Gönül Dağı'ndan Ah Yalan Dünya'ya, Zülüf Dökülmüş Yüze'den Mühür Gözlüm'e kadar sayısız eseriyle gönüllerde taht kuran büyük usta Neşet Ertaş, aramızdan ayrılışının 13. yılında tüm yurtta özlemle anılırken, onun en yakın tanıklarından, kanından canından olan kardeşi Ali Ertaş, İzmir'de o günlerin hatıralarıyla yaşıyor. 66 yaşındaki Ali Ertaş, Anadolu Ajansı muhabirine içini dökerken, "Ben Kırşehirli Muharrem Ertaş'ın oğlu, ünlü sanatçı Neşet Ertaş'ın öz kardeşi... Onunla yetiştim, büyüdüm," diyerek başladığı sözlerini, gözleri dolarak sürdürüyor. Ağabeyiyle birlikte köy düğünlerinden büyük konserlere kadar sayısız ana tanıklık eden Ali Ertaş için o günler, hayatının en mutlu ve huzurlu zamanları.
Ağabeyinin sahneye çıkmadan önceki hazırlıklarını dün gibi hatırlayan Ertaş, o anları şu sözlerle anlatıyor: "Sazını hazırlardım. Tellerini kontrol eder, ne gerekiyorsa yapardım. Genellikle şehir içindeki konserlerine hep beraber giderdik. Ben yanında çalmazdım, o yanında iyi darbuka çalan birini getirirdi. Ama ben hep yanındaydım, gölgesi gibiydim. Konser bitince özel yerlere, sevenlerinin sofralarına davet ederlerdi. Kimseyi kırmazdı, giderdik. Evde birlikte zaman geçirirdik, o anlar paha biçilmezdi." Ağabeyinin sadece büyük bir sanatçı değil, aynı zamanda inanılmaz derecede cömert bir insan olduğunu vurgulayan Ali Ertaş, kapısına gelen hiç kimseyi geri çevirmediğini, elinden geldiğince herkese maddi ve manevi yardımcı olmaya çalıştığını belirtiyor.
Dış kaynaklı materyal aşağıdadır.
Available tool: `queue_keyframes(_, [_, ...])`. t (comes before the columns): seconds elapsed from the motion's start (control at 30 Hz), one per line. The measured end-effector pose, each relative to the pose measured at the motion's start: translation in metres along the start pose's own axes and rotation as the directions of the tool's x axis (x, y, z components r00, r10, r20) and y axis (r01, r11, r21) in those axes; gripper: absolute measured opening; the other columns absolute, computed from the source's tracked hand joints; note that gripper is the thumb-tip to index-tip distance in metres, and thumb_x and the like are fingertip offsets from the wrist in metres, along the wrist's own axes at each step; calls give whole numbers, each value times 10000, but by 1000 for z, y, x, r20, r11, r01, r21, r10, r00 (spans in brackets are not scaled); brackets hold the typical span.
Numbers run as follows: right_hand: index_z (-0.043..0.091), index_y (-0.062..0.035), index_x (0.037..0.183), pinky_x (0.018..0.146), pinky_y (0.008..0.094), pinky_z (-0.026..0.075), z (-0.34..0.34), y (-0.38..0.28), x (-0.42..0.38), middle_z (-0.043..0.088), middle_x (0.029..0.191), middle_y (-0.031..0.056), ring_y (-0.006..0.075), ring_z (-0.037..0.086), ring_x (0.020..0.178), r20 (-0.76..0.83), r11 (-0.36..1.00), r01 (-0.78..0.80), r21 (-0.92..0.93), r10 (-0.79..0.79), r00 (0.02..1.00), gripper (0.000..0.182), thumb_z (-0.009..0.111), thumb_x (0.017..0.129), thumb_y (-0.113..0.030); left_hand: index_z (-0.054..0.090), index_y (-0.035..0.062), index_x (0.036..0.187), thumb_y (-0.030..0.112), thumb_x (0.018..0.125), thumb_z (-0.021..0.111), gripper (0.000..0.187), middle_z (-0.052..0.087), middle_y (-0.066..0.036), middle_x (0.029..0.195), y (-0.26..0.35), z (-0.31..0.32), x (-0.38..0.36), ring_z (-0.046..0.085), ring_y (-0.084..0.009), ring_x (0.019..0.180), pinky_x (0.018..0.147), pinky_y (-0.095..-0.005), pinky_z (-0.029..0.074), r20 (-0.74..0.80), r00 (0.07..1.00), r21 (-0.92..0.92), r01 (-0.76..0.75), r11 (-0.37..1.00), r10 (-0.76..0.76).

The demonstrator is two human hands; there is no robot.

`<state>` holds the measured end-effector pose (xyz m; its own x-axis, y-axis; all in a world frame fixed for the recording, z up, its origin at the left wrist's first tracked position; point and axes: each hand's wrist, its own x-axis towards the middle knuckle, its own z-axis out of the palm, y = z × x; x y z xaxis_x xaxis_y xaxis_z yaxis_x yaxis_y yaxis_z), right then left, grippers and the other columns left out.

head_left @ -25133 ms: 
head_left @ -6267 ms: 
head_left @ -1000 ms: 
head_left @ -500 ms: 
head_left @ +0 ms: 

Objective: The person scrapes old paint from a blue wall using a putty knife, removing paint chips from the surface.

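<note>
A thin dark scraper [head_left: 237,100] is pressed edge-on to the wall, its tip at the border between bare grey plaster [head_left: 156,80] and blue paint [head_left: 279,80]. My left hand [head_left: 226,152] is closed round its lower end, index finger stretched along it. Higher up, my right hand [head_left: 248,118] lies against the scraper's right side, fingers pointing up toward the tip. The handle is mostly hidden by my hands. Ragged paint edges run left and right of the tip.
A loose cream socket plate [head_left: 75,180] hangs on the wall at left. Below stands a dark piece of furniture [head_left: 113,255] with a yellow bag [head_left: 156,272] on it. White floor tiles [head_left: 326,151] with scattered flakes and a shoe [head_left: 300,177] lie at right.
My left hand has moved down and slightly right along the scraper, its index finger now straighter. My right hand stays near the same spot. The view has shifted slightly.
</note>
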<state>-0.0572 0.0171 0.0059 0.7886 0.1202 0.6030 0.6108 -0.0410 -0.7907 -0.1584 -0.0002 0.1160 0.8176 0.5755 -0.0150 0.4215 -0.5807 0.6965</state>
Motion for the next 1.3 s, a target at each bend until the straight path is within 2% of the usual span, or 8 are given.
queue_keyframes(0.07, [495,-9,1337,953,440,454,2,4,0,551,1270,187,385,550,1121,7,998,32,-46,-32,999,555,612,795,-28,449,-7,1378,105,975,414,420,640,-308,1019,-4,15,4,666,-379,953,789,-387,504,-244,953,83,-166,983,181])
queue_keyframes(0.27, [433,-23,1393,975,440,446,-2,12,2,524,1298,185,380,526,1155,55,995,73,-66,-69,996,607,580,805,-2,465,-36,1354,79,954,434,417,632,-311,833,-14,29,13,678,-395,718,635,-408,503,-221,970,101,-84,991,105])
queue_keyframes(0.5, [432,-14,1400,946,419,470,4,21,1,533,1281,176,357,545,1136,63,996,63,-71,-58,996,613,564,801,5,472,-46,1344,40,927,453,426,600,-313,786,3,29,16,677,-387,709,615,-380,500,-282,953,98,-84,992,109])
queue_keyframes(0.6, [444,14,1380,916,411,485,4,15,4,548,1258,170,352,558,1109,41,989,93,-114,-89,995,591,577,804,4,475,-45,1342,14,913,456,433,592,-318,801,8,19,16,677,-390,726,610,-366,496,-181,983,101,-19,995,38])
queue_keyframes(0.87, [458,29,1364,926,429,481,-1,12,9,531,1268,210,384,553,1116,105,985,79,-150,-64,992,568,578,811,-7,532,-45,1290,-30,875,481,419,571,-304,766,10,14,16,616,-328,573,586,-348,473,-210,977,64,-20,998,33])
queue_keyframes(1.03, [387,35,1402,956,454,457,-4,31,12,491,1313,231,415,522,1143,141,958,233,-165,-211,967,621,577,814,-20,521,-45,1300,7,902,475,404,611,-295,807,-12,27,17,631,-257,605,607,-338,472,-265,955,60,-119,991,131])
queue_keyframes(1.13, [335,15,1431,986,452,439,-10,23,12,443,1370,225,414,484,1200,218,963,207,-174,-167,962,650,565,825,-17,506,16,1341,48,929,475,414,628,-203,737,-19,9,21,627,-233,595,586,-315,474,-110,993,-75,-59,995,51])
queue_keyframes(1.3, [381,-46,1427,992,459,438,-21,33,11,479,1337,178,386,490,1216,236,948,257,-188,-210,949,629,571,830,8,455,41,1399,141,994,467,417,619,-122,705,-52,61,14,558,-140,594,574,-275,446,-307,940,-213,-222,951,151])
Bahçe işlerinden sahne arkasına silinmeyen hatıralar
Zaman akıp gitse de, Ali Ertaş'ın zihnindeki hatıralar capcanlı. Ağabeyiyle birlikte geçirdiği en sıradan anlar bile, şimdi onun için en kıymetli hazineler. "Ağabeyimle yaşadığım, geçirdiğim o günleri çok özlüyorum. Mesela bahçenin işlerini beraber yapardık. Ben bir işe yeltensem, hemen 'Sen otur.' derdi. Kıyamazdı bana. Ben de ona kıyamazdım," diyen Ertaş'ın sesi titriyor. Özleminin hiç dinmediğini söyleyen vefalı kardeş, "Onunla geçirdiğim zamanları hiçbir zaman unutmadım. Unutamadım ki... Unutulacak gibi değil. Şimdi eve gittiğim zaman, kendi kendime 'Şurada şunu yapmıştık,' 'Burada bunu yapmıştık,' diyorum. Ama bu özlemimi gidermiyor. Birlikte yaptıklarımızı unutamıyorum. Mümkün değil," diyerek duygularını ifade ediyor.
Babası Muharrem Ertaş ve ağabeyi Neşet Ertaş sayesinde kendisinin de küçük yaşlarda bağlama çalmayı öğrendiğini anlatan Ali Ertaş, "İleride sana lazım olur, çal derlerdi. Bir süre çaldım da. Ama uzun zamandır elime alamıyorum," diyerek, ağabeyinin yokluğunda sazının da sustuğunu ima ediyor. Bu suskunluk, aslında büyük bir ozanın ardından kalan boşluğun ve duyulan derin özlemin en dokunaklı ifadesi.
'Müzikleri gibi kendisi de hiç unutulmuyor'
Neşet Ertaş'ın bedeni aramızdan ayrılsa da, eserlerinin ve isminin halkın gönlünde ölümsüzleştiğini belirten Ali Ertaş, ağabeyinin eserlerinin hala ilk günkü gibi dinlendiğini ve sevildiğini gururla anlatıyor. "Onun türkülerinin hepsi aynı şekilde dinlenir, hiçbiri unutulmaz. Unutulacak parçalar değil zaten. Kendisi nasıl unutulmuyorsa, ağabeyim nasıl kimseden gönlünü ayırmadıysa, parçalarının hiçbiri de birbirinden ayrılacak gibi değil," diyor. Bu sevginin en somut kanıtını ise ağabeyinin Kırşehir'deki mezarında gördüğünü söylüyor.